= EXERCISE PROMPT =
Go through the lines below and copy each one that holds the string "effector".

= COLLECTED MATERIAL =
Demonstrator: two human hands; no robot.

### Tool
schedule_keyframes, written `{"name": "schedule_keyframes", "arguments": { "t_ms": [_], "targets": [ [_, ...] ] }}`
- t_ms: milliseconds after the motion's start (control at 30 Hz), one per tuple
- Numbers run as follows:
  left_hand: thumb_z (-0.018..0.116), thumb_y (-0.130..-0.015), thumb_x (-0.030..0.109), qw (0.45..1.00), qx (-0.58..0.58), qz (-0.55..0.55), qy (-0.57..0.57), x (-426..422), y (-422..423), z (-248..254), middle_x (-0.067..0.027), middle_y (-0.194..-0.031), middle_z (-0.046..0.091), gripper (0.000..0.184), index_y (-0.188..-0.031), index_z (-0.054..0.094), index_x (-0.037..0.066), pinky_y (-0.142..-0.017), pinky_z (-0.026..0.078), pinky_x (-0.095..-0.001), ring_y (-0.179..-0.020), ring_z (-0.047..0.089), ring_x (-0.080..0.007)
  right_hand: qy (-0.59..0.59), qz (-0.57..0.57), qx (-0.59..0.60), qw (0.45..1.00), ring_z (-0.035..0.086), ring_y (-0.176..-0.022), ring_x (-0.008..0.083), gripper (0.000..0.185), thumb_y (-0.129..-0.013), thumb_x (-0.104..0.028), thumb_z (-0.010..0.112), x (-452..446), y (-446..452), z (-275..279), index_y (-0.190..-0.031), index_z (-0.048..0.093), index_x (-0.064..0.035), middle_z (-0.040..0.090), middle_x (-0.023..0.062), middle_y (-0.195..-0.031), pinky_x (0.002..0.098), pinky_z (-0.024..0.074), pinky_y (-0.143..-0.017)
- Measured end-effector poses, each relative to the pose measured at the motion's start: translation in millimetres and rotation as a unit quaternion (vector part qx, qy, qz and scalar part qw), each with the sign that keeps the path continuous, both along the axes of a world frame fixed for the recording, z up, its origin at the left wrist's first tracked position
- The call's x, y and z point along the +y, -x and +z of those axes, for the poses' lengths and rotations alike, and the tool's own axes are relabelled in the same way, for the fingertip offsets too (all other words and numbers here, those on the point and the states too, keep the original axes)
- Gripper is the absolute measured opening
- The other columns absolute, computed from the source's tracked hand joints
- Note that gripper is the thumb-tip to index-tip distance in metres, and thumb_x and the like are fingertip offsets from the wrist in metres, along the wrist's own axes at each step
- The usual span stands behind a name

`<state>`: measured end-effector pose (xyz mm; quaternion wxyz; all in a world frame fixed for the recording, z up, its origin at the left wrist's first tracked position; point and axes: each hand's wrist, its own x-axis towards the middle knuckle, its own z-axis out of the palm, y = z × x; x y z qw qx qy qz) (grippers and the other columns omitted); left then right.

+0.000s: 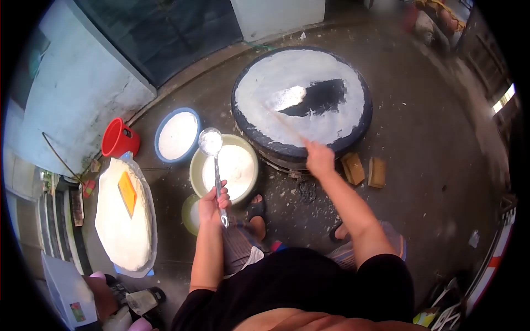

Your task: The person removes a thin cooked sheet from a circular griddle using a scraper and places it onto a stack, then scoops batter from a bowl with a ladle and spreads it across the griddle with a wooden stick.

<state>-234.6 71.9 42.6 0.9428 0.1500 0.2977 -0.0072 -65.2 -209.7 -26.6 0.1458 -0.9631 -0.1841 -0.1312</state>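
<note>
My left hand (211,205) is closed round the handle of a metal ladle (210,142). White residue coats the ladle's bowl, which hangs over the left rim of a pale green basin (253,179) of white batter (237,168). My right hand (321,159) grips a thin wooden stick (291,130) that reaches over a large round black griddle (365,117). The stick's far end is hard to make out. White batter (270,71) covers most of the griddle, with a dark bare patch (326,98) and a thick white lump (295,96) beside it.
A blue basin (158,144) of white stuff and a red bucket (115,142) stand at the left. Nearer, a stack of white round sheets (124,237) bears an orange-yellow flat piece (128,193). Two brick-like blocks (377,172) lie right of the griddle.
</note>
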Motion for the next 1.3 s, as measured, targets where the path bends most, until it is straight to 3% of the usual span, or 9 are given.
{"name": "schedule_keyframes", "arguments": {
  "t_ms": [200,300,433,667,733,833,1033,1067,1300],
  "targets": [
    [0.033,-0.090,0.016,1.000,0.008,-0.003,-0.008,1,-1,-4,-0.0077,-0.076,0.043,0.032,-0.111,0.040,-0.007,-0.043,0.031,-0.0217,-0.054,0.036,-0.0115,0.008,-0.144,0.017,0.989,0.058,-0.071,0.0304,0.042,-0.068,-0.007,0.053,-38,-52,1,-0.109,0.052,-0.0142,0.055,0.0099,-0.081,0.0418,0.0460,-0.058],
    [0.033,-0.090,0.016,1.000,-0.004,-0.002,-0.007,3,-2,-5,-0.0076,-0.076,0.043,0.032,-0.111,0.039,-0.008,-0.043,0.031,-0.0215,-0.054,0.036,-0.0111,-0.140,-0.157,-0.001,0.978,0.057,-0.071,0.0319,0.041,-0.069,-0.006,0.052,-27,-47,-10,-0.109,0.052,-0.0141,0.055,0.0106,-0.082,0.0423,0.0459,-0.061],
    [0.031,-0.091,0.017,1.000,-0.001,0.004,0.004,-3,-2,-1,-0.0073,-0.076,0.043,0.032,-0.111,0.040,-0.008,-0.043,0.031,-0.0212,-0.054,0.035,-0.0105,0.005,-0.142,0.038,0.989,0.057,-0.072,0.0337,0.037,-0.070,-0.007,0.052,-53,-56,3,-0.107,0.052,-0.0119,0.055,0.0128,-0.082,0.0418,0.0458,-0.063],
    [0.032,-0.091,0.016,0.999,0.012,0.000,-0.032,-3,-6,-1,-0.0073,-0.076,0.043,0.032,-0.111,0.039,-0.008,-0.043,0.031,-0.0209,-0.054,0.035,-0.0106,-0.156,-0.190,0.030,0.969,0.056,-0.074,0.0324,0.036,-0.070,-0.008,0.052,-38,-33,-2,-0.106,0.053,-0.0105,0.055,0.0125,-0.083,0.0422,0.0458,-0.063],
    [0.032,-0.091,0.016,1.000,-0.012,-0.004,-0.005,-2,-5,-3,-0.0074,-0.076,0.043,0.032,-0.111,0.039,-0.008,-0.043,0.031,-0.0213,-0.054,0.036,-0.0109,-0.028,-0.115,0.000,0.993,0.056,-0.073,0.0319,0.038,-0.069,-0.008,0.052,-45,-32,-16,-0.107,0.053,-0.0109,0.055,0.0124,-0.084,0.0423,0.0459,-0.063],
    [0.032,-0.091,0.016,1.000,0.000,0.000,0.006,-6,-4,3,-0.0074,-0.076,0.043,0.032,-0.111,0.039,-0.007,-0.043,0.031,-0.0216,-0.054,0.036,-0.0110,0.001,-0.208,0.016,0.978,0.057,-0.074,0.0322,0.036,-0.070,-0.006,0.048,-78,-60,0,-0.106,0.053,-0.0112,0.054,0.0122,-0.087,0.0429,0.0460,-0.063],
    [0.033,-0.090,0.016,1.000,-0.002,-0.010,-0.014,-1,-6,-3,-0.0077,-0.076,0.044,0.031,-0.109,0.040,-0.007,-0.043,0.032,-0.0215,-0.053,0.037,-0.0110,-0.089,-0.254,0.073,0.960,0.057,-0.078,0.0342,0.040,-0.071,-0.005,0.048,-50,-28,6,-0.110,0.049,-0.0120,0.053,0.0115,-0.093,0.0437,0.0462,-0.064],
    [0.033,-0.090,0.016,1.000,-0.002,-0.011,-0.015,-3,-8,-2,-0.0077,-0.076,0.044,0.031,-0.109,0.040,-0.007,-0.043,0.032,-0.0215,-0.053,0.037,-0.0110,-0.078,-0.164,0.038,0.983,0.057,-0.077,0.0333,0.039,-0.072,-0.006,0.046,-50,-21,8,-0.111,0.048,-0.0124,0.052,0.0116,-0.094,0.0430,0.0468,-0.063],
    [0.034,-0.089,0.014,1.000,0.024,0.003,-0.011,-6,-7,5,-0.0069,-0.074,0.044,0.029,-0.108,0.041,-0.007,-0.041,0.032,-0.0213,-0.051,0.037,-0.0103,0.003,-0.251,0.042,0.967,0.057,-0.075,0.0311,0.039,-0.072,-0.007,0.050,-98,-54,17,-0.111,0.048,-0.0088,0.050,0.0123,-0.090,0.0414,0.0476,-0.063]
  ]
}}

= TASK ANSWER =
- Measured end-effector poses, each relative to the pose measured at the motion's start: translation in millimetres and rotation as a unit quaternion (vector part qx, qy, qz and scalar part qw), each with the sign that keeps the path continuous, both along the axes of a world frame fixed for the recording, z up, its origin at the left wrist's first tracked position
`<state>`: measured end-effector pose (xyz mm; quaternion wxyz; all in a world frame fixed for the recording, z up, its origin at the left wrist's first tracked position; point and axes: each hand's wrist, its own x-axis towards the middle knuckle, its own z-axis out of the palm, y = z × x; x y z qw qx qy qz) (grippers and the other columns omitted); left then right.

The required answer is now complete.